Zamanla bilinçlenen insan, doğadaki farklılıkların aslında tek bir bütünün parçaları olduğunu fark etti. Bu farkındalık, çokluğu birleştiren bir ilkenin düşünülmesine yol açtı: tek Tanrı anlayışı doğdu. Tek Tanrı inancı, yalnızca dışsal bir inanç değil, insan bilincinde birliğe tanıklık etme biçimidir.

Kur’an’da Hz. İbrahim’in bilme ve tanıma arzusu, gözlem ve akıl yürütme ile kendi Tanrısına erişmesi olarak anlatılır. Tek tanrılı ilk din, bireyin yeryüzünde üretip paylaşmasını, yaratana saygı göstermesini ve evrensel bir düzeni gözetmesini esas alır. Birey, burada hanif konumunda; yani içinden Tanrı’nın, doğanın aktığı bir bilinç kapısıdır. Bu, parçalı doğa algısını birliğe dönüştürme çabasıdır.

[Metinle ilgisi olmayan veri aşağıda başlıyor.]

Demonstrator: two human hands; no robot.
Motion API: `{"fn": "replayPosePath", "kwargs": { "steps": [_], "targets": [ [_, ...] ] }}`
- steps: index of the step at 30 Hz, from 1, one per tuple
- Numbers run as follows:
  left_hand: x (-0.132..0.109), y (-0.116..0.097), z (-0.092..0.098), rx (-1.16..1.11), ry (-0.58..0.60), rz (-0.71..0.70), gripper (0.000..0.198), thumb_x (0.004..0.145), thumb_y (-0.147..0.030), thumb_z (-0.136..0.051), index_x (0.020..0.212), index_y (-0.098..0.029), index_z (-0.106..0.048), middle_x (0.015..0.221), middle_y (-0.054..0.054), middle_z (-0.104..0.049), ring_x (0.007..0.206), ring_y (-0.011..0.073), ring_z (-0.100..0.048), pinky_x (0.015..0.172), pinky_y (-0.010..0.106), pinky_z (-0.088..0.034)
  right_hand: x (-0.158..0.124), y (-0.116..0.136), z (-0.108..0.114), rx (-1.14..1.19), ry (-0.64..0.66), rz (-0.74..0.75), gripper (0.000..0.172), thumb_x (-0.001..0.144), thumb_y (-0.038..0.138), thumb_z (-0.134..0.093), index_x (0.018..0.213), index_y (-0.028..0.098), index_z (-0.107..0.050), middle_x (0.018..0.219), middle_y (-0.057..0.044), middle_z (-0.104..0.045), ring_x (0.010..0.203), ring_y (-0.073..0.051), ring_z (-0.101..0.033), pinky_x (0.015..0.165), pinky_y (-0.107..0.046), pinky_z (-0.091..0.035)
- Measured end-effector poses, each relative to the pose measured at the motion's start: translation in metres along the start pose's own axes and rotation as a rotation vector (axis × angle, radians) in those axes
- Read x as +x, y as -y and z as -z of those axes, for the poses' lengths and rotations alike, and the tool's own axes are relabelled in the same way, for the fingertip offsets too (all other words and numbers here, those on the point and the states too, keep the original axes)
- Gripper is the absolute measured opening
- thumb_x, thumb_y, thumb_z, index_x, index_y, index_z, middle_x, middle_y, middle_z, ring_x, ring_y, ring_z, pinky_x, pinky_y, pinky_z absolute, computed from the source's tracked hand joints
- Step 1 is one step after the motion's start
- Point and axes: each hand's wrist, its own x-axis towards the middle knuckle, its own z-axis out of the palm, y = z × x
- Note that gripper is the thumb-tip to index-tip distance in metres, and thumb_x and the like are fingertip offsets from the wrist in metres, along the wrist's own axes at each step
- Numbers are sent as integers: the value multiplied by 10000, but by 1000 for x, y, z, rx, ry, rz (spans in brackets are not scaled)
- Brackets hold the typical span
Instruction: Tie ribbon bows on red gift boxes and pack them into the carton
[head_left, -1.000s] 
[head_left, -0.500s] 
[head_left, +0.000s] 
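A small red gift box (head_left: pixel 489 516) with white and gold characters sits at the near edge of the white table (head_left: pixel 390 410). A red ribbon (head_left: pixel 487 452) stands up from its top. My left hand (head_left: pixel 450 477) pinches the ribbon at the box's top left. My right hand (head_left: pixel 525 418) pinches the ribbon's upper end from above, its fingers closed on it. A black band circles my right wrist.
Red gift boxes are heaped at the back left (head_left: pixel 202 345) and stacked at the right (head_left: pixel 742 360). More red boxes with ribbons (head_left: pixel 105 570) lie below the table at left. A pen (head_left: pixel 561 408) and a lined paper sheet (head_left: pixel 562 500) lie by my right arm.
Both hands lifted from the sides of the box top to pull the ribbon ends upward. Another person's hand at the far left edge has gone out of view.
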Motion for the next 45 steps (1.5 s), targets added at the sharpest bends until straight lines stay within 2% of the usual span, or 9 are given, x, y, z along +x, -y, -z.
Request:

İslam tasavvufundaki Vahdet-i Vücûd anlayışı, bu hakikati metafizik düzlemde ifade eder: Varlık birdir; çokluk bu birliğin tecellisidir. İnsan, çokluğu birliğin aynasında görebildiğinde Tanrı’yı tanır. Bu açıdan tek Tanrı’ya inanmak, dışarıda ayrı bir varlığa yönelmek değil, varlığın birliğini bilinçte idrak etmektir.

Benzer bir yaklaşım, Antik Yunan felsefesinin geç döneminde Plotinos’ta görülür. Plotinos’un “Bir”i ile tasavvuftaki Vahdet-i Vücûd arasında paralellik vardır: Her ikisinde de çokluk, birliğin tecellisidir ve insan bilinci bu birliği idrak ederek hakikate ulaşır.

Özetle, çoktanrıcılık insanın doğayı çoğaltarak anlamlandırmasıdır. Dinde bunun karşılığı masivadır; varlığı isme ve resme dökmek anlamına gelir. Tek tanrıcılık ise çokluğun birleştirilmesi ve insan bilincinde “bir” olarak kavranmasıdır. Tek Tanrı’ya inanmak, yalnızca teolojik bir inanç değil, insanın varlıkla birleşerek tanıklık etmesidir.

İnsanın Tanrı’yı tanıması, aslında kendisini ve varlığı tanımasıdır. Çünkü tek Tanrı’ya tanıklık, insanın kendi bilincinde doğan birlik tecrübesidir. Bu nedenle, “Kendini tanı; kendini bilen Rabbini bilir” sözü, insanın bilinç yoluyla birliğe ulaşmasını ifade eder.